VENEZULA: Venezuela's left-wing President Hugo Chavez won a recall referendum on his divisive rule in a vote backed yesterday by international observers who said they had so far found no "element of fraud".
Former US President Jimmy Carter, who led a mission to monitor the vote, said verification by observers tallied with preliminary results from the National Electoral Council, which gave Mr Chavez 58 per cent of the vote.
"We have so far not found any element of fraud in this process and we want to be clear about that," said Mr Carter, who has worked for more than a year to end Venezuela's simmering political crisis.
Electoral authorities were scheduled to release final figures later in the day, but with 94 per cent of electoral rolls counted, 58 per cent of voters cast ballots against removing the former army officer from office, National Electoral Council president, Mr Francisco Carrasquero, said.
Before dawn Mr Chavez, who survived a coup two years ago and a gruelling oil strike a year later, appeared on the balcony of Miraflores presidential palace to lead hundreds of supporters in celebrations and singing the national anthem.
"The Venezuelan people have spoken and the people's voice is the voice of God!" roared Mr Chavez, who has diverted wealth from oil sales to popular social programmes offering housing, food and medical care for the poor.
Before Mr Carter's comments, opposition leaders called for street protests to challenge the vote results as a fraud engineered through the use of electronic voting machines.
"We can't say to Venezuelans who came out to vote in massive numbers and who are being robbed of a huge victory that we are going to think for 24 hours," said opposition leader Mr Antonio Ledezma. "We have to take to the streets."

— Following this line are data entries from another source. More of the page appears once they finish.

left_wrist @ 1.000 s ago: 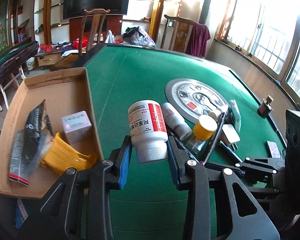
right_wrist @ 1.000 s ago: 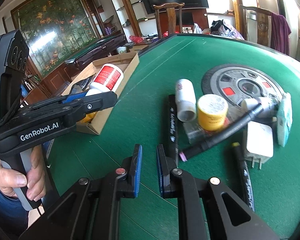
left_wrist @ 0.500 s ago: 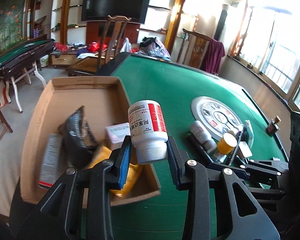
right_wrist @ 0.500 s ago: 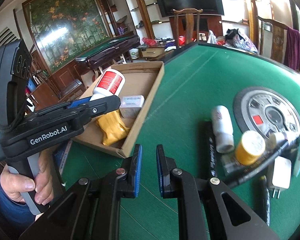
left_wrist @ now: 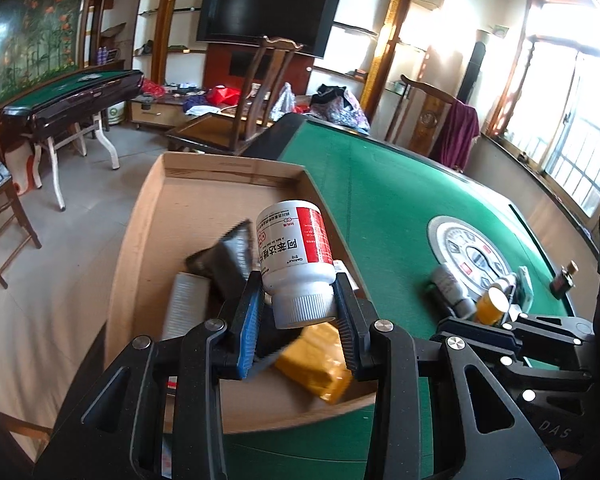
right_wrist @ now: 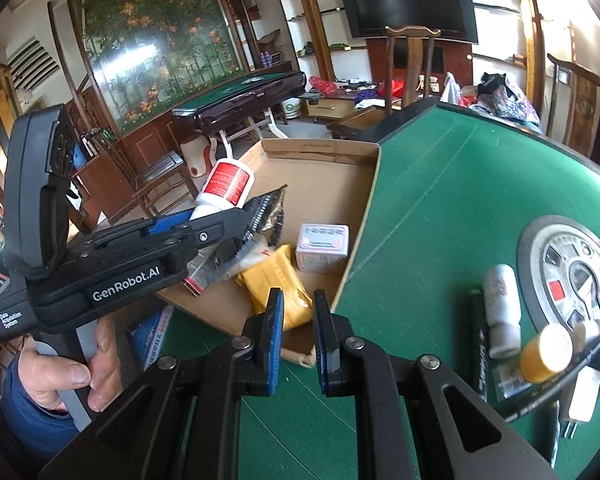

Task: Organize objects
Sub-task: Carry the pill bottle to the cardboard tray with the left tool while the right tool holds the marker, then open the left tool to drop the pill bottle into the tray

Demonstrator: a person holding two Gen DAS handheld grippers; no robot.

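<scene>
We hold a white pill bottle (left_wrist: 296,256) by its cap in our left gripper (left_wrist: 296,312), above the cardboard box (left_wrist: 228,168) at the green table's (left_wrist: 380,184) edge. Our right gripper (right_wrist: 296,336) is closed and empty. Next, we judge, lower and release the bottle among the packets.

The left gripper (right_wrist: 216,220) body, at the left of the right wrist view, reads "GenRobot.AI", with a small "Data Acquisition System" at its lower left end. In the left wrist view, the bottle (left_wrist: 296,248) at centre bears black Chinese characters beside a red panel; smaller print there is illegible. "DAS" stands on the right gripper (left_wrist: 556,432) body, lower right.
</scene>
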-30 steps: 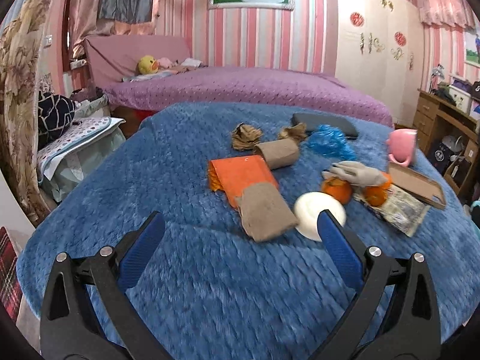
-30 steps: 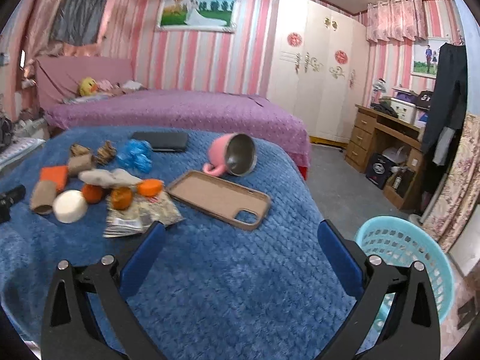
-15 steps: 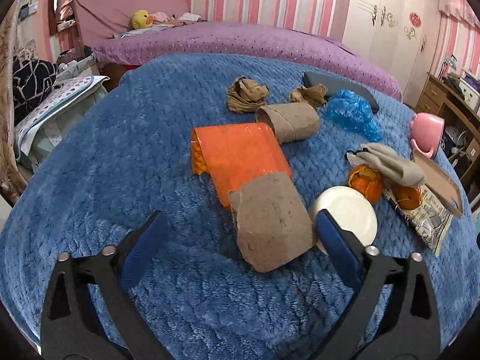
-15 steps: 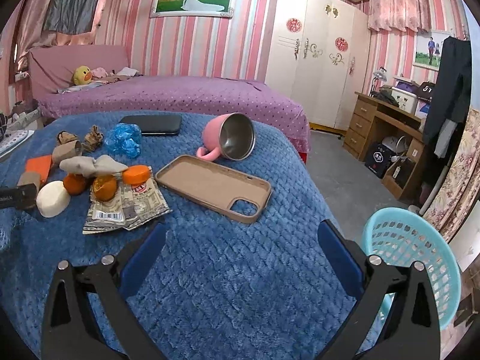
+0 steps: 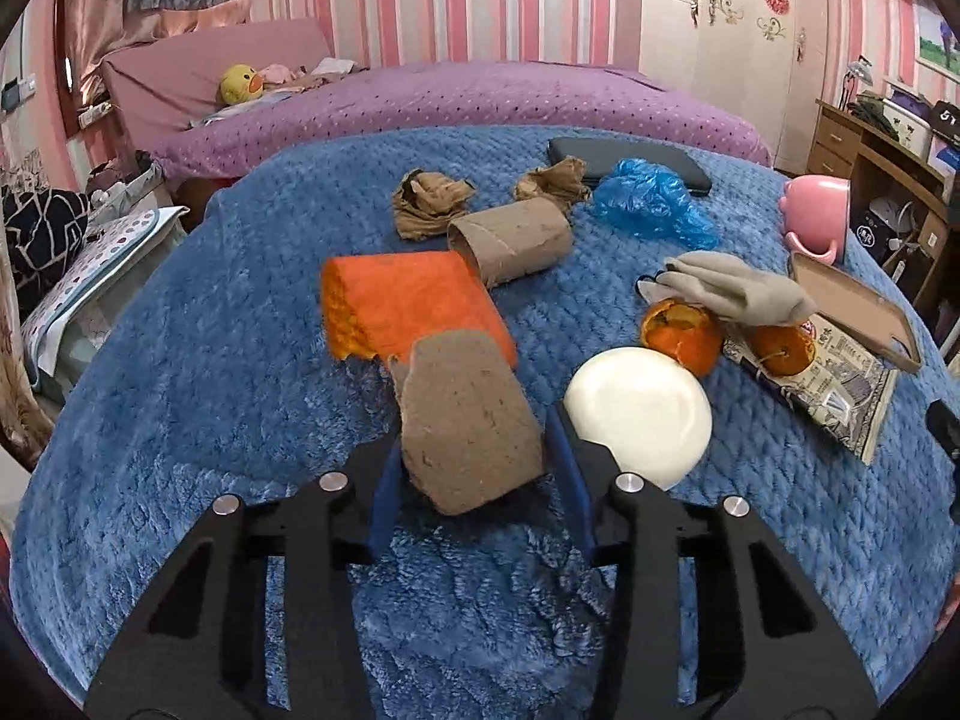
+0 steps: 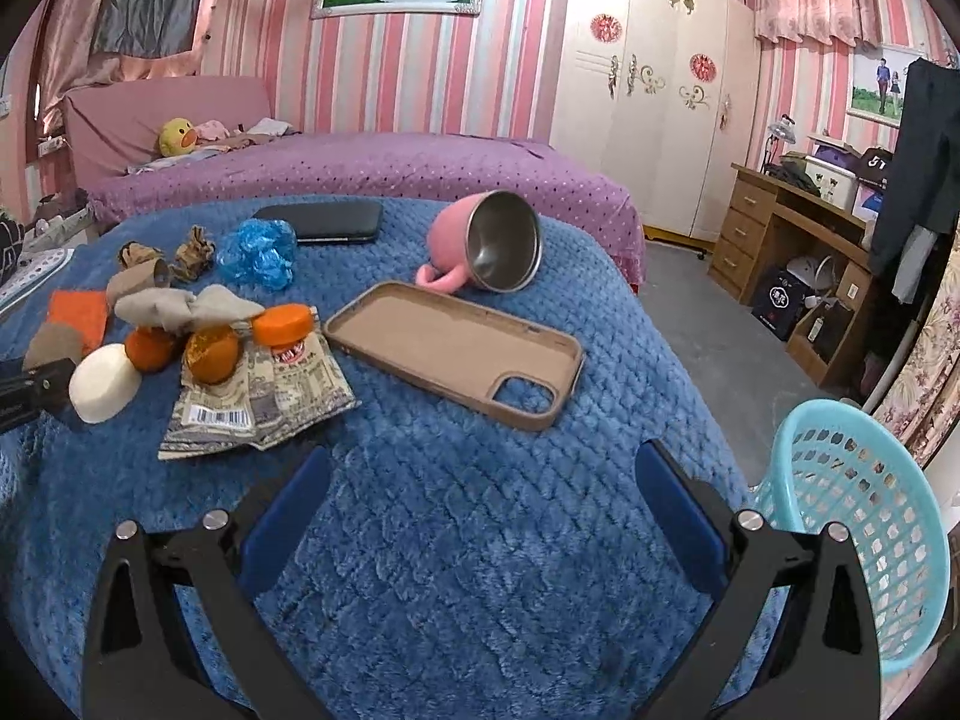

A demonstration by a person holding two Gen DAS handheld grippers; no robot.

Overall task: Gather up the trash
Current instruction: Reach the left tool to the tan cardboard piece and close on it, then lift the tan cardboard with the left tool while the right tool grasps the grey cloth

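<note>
Left gripper (image 5: 471, 468) has just been closing, and its blue pads (image 5: 384, 495) now press both sides of the near flattened cardboard tube (image 5: 471, 429): gripping it, tube resting on the blue blanket (image 5: 210, 420). Right gripper (image 6: 480, 504) stands wide open over bare blanket, nothing between the pads.

Room to move: the near and left blanket is bare in the left wrist view; the clutter sits in the middle and to the right. In the right wrist view the blanket edge drops off at the right, with open grey floor (image 6: 720, 324) beyond and a turquoise basket (image 6: 858, 516) just past the corner.

View differences: only the right wrist view shows the basket, the pink mug's (image 6: 480, 246) steel inside (mug lying on its side) and the whole phone case (image 6: 456, 354). Only the left shows the grip on the tube; from the right that tube (image 6: 54, 345) is just a brown sliver at the frame edge.

Counts:
- cardboard tubes: 2, the second tube (image 5: 510, 240) round
- brown crumpled wads (image 5: 429, 204): 2
- orange peel pieces (image 6: 210, 354): 3 (right view)
- one each: orange sponge (image 5: 408, 300), white soap-like disc (image 5: 639, 414), blue plastic bag (image 5: 651, 204), grey cloth (image 5: 732, 291), printed wrapper (image 6: 258, 402), dark flat case (image 6: 327, 222)
</note>
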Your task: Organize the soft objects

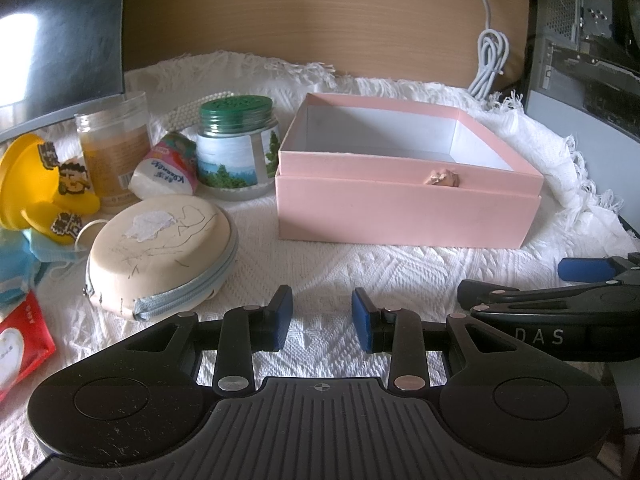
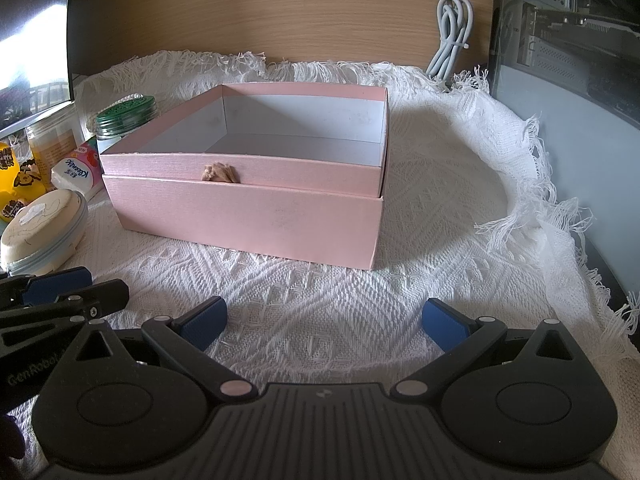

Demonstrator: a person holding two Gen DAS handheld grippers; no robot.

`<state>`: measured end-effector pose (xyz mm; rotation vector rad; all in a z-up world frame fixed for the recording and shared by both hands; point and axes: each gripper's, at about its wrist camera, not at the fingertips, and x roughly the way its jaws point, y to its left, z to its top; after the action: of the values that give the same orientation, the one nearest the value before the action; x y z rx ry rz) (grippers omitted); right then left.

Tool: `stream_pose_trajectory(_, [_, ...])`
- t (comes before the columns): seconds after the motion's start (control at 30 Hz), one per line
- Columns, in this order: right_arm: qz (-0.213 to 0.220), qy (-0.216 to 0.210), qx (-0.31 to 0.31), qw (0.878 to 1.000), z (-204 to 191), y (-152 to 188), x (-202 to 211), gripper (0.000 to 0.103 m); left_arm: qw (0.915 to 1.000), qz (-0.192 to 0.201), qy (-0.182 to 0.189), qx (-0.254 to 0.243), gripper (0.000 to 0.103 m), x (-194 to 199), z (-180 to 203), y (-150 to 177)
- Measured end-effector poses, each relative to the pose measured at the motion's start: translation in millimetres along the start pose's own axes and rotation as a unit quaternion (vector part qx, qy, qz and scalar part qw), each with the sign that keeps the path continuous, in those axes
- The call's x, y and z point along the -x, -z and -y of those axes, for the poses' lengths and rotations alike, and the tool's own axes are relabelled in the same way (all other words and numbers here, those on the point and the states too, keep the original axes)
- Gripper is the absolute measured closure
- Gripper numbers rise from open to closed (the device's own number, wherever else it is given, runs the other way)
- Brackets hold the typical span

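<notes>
Home desk: monitor (image 1: 60, 32), computer case (image 1: 588, 40), fringed white cloth (image 1: 360, 272).

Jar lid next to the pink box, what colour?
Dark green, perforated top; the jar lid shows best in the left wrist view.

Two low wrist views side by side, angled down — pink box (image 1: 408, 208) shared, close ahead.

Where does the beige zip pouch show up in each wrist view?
Left wrist view: beige zip pouch at lower left, left of the pink box, just ahead of the left gripper.
Right wrist view: pouch at the far left edge, partly cut off.
Shared landmark: the pink box, open and apparently empty.
</notes>
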<state>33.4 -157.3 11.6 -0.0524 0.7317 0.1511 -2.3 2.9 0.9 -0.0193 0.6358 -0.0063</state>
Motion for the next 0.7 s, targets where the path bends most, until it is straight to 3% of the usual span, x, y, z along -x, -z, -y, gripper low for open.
stream_pose_trajectory(0.7, [0.000,-0.002,0.001,1.000,-1.0,3.7,-1.5,0.000,1.0000,0.001,-0.001,-0.001,0.067,0.0,-1.6,-0.2])
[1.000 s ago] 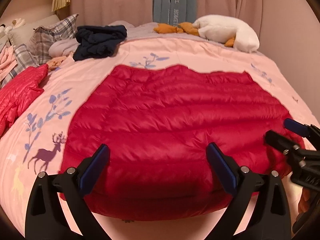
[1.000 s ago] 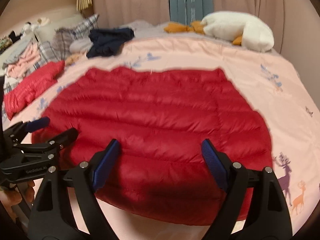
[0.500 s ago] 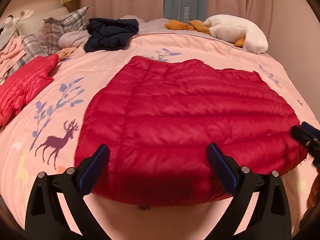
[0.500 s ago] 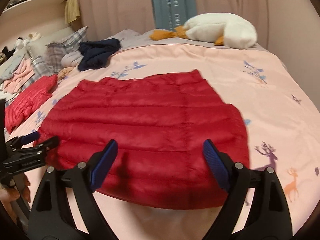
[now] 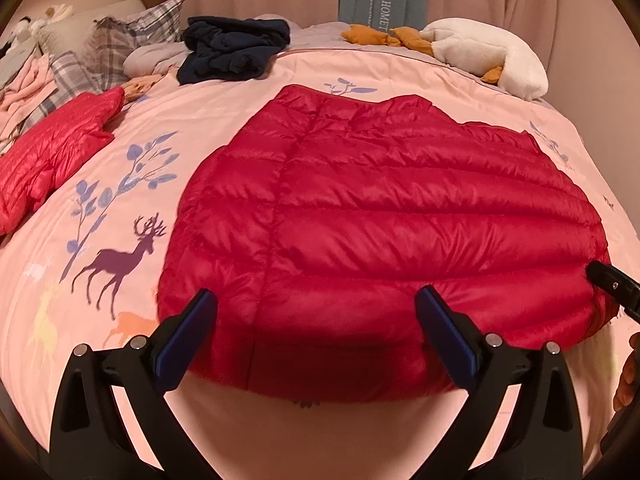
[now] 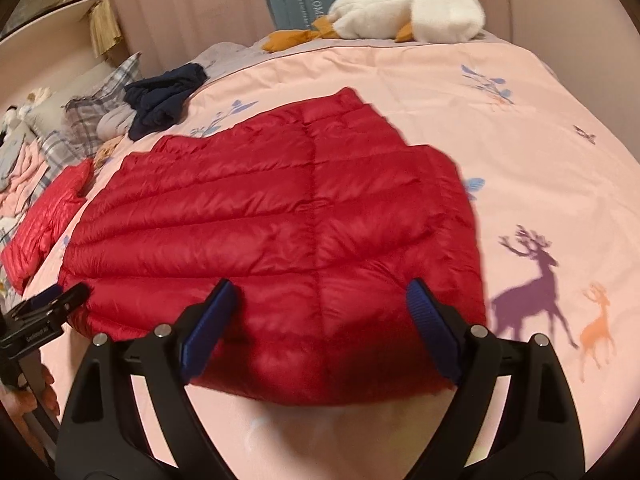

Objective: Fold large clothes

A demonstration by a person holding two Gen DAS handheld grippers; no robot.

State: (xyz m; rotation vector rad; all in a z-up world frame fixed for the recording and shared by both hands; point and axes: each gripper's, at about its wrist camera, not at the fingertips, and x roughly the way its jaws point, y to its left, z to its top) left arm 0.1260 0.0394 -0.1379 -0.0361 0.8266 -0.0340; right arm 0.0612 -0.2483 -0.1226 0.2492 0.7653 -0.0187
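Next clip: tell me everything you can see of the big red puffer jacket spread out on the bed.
The red puffer jacket is shiny, quilted in horizontal padded channels with one seam running lengthwise. It lies flat and spread wide on the pink printed bedspread, its near edge towards both cameras. Sleeves and collar cannot be made out. The left hand-held gripper and right hand-held gripper are both open at that near edge, neither clamping it.
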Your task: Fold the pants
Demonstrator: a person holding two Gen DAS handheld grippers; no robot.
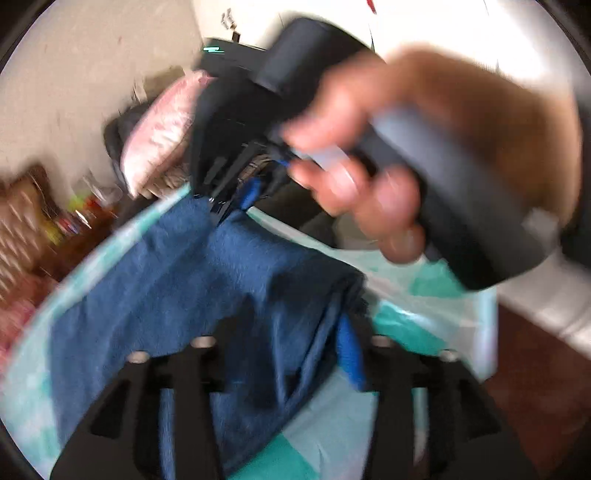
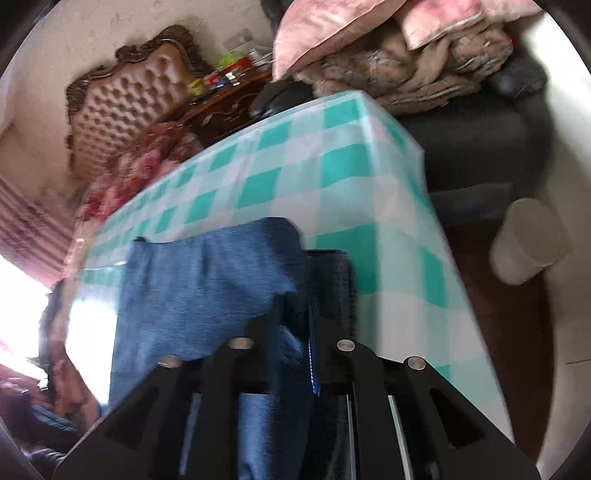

The judgment of observers, led by Mr Carter and the Organization of American States, was seen as key to political stability in the world's number five oil exporter.
During their year-long battle for the vote, Mr Chavez foes have criticized top National Electoral Council officials as biased in favour of the president who they accuse of increasingly authoritarian rule.
Venezuelans turned out in massive numbers for the vote, which began early on Sunday and dragged on past midnight as some voters complained of delays and difficulties with new touch-screen election machines.
The international community hoped the recall would help end the often violent confrontation between Mr Chavez and his critics who say he is determined to reshape his nation into a Cuba-style communist state.
The vote had stoked fears of renewed violence, especially if the results were close. Scattered small protests broke out in Caracas, but the capital remained generally calm. Oil markets had worried a Chavez defeat could trigger unrest in the military and the state oil firm PDVSA, which the tough-talking nationalist has purged to ensure key posts are in the hands of his loyalists.
Oil prices sat near record highs over $46 a barrel even though news Mr Chavez had won and would serve out his term until 2007 calmed jitters over disruptions from Venezuela, a key supplier to the US market.
A clean victory for Chavez leaves his critics with few options but to regroup before congressional elections next year and a presidential election in 2006.